Pure (17): Pure is from the same word as holy. It means unmixed. It means undefiled – only through our justification in Jesus Christ’s blood. Purity is the overarching quality and key to all characteristics that follow.
The word THEN is a connecting adverb that indicates motive and source not characteristic.
Peaceable: Literally, peaceful; full of peace. We are at peace with God and content with His plan. This is opposite of selfish ambition and bitter jealousy. Ephesians 2:14, we read “keep the unity of spirit through the bond of peace.”
Gentle: There is no English equivalent, but the best idea would be forbearing and courteous.
Open to reason
Full of mercy and good fruit: Forgiving and reaching out to others with Holy Spirit Fruits – Galatians 5:22-23
Impartial: It is unwavering without vacillation and doesn’t change positions for different people and circumstances.
Sincere: It means to be genuine and without hypocrisy. Conan Doyle sent a telegram to twelve men of significant position, “Fly at once; all is discovered!” – Within 24 hours all had left the country! Paul writes in his second epistle to Corinthians “we have conducted ourselves in holiness and sincerity that are from God.
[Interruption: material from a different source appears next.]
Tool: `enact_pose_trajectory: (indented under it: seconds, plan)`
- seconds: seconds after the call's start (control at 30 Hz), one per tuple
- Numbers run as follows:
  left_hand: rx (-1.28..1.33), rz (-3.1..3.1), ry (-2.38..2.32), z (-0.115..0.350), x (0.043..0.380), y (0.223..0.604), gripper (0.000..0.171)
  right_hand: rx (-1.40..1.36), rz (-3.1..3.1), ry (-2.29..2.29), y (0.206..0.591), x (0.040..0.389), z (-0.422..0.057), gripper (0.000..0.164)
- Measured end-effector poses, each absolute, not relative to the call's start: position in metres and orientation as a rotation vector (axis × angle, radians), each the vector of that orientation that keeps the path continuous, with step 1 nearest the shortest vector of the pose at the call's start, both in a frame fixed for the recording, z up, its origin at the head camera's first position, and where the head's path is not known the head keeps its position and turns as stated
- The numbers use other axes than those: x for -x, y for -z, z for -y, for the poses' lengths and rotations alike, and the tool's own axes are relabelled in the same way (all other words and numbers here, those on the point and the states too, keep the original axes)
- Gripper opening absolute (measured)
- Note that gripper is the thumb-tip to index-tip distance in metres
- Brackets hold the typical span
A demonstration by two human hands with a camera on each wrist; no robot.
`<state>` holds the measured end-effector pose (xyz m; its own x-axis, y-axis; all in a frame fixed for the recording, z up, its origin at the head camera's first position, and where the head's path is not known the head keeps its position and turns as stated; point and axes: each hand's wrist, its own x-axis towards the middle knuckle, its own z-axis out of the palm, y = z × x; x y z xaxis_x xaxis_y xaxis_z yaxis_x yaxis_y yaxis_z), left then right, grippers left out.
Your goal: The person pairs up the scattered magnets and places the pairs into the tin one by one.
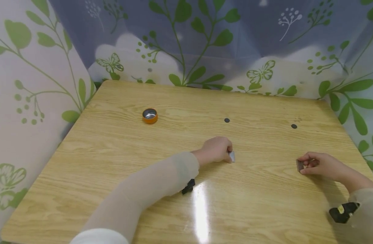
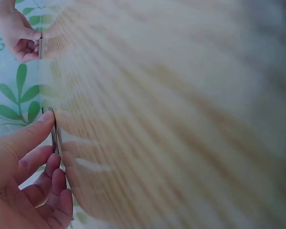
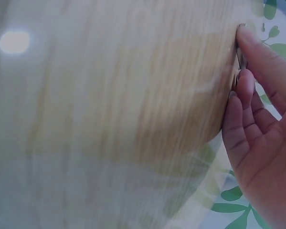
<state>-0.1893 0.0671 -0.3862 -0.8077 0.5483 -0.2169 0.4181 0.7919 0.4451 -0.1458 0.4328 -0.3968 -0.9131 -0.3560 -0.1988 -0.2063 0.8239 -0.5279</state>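
Note:
Near the middle of the table, my left hand [image 1: 215,149] pinches a small flat silvery rectangular piece [image 1: 232,156] between thumb and fingers. Seen edge-on in the left wrist view, that piece [image 2: 55,136] is thin and stands against the wooden surface. Farther right, my right hand [image 1: 323,166] pinches a similar small flat piece [image 1: 299,165], which looks darker and brownish. Its thin edge [image 3: 241,55] shows beside the thumb in the right wrist view. What kind of pieces they are, I cannot tell. Beyond the hands lie a small dark disc [image 1: 227,120] and another dark disc [image 1: 294,126].
A small orange bowl [image 1: 150,116] with a shiny metal inside stands at the back left of the wood-grain table [image 1: 113,149]. Leaf-patterned cloth [image 1: 198,51] hangs behind the table and along both sides. Bright light reflects off the front part of the tabletop.

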Motion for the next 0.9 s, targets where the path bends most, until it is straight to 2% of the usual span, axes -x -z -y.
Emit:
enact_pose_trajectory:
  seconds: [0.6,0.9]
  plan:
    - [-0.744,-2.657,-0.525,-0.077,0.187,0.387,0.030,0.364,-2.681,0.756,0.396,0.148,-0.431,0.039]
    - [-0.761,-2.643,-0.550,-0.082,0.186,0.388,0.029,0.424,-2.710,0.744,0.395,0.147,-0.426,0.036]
We have done so not according to worldly wisdom but according to God’s grace.” (2 Corinthians 1:12)
IV. Results of Wisdom
That from below:
Disorder (16) – instability, state of confusion, even rebellion and anarchy.
Every vile practice (16) – worthless, vile, contemptible
Nothing of any ultimate good results from human wisdom.
That from above:
Sown in peace by those who make peace and produces a harvest of righteousness (18).
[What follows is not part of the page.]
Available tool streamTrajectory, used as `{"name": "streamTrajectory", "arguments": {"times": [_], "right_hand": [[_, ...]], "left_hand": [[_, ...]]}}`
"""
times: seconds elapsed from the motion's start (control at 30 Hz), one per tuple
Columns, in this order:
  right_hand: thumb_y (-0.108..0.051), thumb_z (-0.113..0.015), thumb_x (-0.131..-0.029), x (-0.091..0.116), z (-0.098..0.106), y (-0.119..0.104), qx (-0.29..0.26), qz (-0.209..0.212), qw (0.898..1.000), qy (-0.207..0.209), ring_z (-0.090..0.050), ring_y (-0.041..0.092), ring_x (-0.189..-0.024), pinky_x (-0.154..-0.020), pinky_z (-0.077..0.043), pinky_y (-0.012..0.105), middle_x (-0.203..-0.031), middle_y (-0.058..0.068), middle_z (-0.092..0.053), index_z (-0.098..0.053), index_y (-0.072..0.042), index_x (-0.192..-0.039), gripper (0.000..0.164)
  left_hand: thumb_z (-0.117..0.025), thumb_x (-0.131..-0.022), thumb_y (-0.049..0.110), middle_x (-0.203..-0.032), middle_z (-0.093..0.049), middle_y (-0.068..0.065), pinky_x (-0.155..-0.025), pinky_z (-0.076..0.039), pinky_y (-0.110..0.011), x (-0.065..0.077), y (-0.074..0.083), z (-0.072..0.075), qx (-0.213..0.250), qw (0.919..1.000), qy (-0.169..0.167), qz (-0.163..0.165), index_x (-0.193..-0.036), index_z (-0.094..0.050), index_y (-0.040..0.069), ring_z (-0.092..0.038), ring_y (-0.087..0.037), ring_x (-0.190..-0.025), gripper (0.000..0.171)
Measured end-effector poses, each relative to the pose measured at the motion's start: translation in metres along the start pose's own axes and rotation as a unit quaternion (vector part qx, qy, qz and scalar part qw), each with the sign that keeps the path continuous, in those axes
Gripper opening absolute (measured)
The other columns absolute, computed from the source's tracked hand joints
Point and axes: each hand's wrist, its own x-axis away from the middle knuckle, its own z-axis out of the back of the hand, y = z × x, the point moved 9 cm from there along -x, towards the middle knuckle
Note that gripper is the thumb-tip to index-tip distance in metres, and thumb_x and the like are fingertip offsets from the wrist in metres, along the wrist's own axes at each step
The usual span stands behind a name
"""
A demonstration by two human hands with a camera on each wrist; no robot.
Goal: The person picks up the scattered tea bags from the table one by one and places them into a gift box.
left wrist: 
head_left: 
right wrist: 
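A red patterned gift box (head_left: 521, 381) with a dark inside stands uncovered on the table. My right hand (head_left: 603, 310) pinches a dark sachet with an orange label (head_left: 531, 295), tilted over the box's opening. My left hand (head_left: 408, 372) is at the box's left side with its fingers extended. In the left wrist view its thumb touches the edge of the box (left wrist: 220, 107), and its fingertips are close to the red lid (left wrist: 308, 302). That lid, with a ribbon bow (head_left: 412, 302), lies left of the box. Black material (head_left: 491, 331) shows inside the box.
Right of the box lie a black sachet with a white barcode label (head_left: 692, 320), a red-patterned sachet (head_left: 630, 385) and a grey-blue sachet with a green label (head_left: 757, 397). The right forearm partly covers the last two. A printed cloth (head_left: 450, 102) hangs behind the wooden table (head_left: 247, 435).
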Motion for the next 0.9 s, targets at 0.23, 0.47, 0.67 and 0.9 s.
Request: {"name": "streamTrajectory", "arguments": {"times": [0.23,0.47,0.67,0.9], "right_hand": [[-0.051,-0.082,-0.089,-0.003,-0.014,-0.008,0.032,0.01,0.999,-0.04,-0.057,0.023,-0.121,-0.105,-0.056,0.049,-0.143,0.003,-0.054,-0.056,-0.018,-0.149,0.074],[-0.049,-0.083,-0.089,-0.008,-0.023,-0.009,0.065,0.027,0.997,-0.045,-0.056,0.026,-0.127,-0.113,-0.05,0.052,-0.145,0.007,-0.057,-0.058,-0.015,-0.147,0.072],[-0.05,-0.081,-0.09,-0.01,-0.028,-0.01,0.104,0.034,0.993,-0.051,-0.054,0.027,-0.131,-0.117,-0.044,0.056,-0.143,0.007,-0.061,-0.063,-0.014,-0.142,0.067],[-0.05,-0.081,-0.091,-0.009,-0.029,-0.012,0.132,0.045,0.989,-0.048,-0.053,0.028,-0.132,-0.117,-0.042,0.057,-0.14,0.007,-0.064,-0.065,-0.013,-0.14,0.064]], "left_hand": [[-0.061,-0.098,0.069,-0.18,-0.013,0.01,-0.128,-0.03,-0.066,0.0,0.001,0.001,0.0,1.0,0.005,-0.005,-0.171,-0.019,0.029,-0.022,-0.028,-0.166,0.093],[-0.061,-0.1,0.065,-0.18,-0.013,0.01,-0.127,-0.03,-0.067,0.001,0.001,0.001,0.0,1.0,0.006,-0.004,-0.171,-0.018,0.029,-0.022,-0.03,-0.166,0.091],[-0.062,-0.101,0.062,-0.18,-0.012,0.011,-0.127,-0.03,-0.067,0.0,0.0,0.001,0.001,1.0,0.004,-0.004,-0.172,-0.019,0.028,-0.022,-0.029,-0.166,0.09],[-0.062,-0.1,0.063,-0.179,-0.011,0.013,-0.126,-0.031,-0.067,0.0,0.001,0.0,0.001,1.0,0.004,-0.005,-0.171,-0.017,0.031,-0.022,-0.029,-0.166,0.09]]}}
The cycle of acting with wisdom from God which produces peace
The unregenerate person only has access to earthly, natural, and evil wisdom. Repent & Trust God’s justification through the blood of Jesus Christ.
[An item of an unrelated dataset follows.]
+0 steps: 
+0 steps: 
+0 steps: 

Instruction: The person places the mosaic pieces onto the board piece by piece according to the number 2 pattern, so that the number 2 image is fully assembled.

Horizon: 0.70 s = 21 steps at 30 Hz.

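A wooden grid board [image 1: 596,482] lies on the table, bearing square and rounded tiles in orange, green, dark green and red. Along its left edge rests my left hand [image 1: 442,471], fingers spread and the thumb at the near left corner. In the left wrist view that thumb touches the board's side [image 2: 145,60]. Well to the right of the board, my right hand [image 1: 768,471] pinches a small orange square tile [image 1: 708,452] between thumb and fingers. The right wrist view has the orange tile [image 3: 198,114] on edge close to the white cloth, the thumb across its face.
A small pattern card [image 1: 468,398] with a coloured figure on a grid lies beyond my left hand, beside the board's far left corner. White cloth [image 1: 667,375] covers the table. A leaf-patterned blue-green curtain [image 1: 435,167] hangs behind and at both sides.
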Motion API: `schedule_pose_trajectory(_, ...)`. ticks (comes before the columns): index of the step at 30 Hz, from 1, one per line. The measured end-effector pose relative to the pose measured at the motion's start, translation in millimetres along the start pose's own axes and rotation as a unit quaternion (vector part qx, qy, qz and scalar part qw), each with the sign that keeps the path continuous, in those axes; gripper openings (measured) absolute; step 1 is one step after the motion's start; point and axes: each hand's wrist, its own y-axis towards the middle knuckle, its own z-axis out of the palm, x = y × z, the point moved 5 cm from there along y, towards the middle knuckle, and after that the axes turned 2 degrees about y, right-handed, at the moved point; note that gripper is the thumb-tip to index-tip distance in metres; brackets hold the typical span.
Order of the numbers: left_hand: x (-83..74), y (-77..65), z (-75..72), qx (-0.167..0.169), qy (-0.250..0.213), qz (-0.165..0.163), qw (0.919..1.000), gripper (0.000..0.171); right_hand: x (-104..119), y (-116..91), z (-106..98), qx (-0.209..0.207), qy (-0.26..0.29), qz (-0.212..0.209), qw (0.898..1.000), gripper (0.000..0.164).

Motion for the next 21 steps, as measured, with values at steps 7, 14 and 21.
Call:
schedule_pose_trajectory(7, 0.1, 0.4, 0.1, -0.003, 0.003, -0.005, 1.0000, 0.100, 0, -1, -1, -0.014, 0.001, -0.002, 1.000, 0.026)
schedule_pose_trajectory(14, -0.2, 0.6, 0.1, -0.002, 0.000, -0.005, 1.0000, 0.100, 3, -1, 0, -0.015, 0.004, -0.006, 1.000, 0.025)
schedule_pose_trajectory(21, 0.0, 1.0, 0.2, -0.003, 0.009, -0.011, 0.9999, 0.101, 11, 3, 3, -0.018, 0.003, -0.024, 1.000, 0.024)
The regenerate person too often evidences that his wisdom is not from above; this revealed in his motives, the characteristics, and the results.
Too many of our actions are a result of selfish ambition and bitter jealousy.
Twisting and manipulating His Word to our purposes. Too many pushing our personal agenda. Too many in cynicism and with a chip on our shoulders. Too many that lead to quarrels and fights among us.
Not enough of our actions are a result of humble submission to God’s perfect, sovereign plan. Not enough after prayer and reading of His Word. Not enough with Holy Spirit empowerment – evidenced by meekness.
Peaceful, gentle, reasonable, full of mercy and good fruits, impartial and sincere.
Repent & ASK FOR DIVINE WISDOM – to zealously know and pursue God’s plan for your life in His ultimate purpose.
Read the Scripture & pray for Holy Spirit to give illumination – wisdom and understanding
Lord, give us wisdom and give us understanding. We want your will to be accomplished in our lives in all matters and circumstances. Help us to be submissive to your will. Help us to abandon our selfish ambition and bitter jealousy. Develop in us a meekness and gentleness.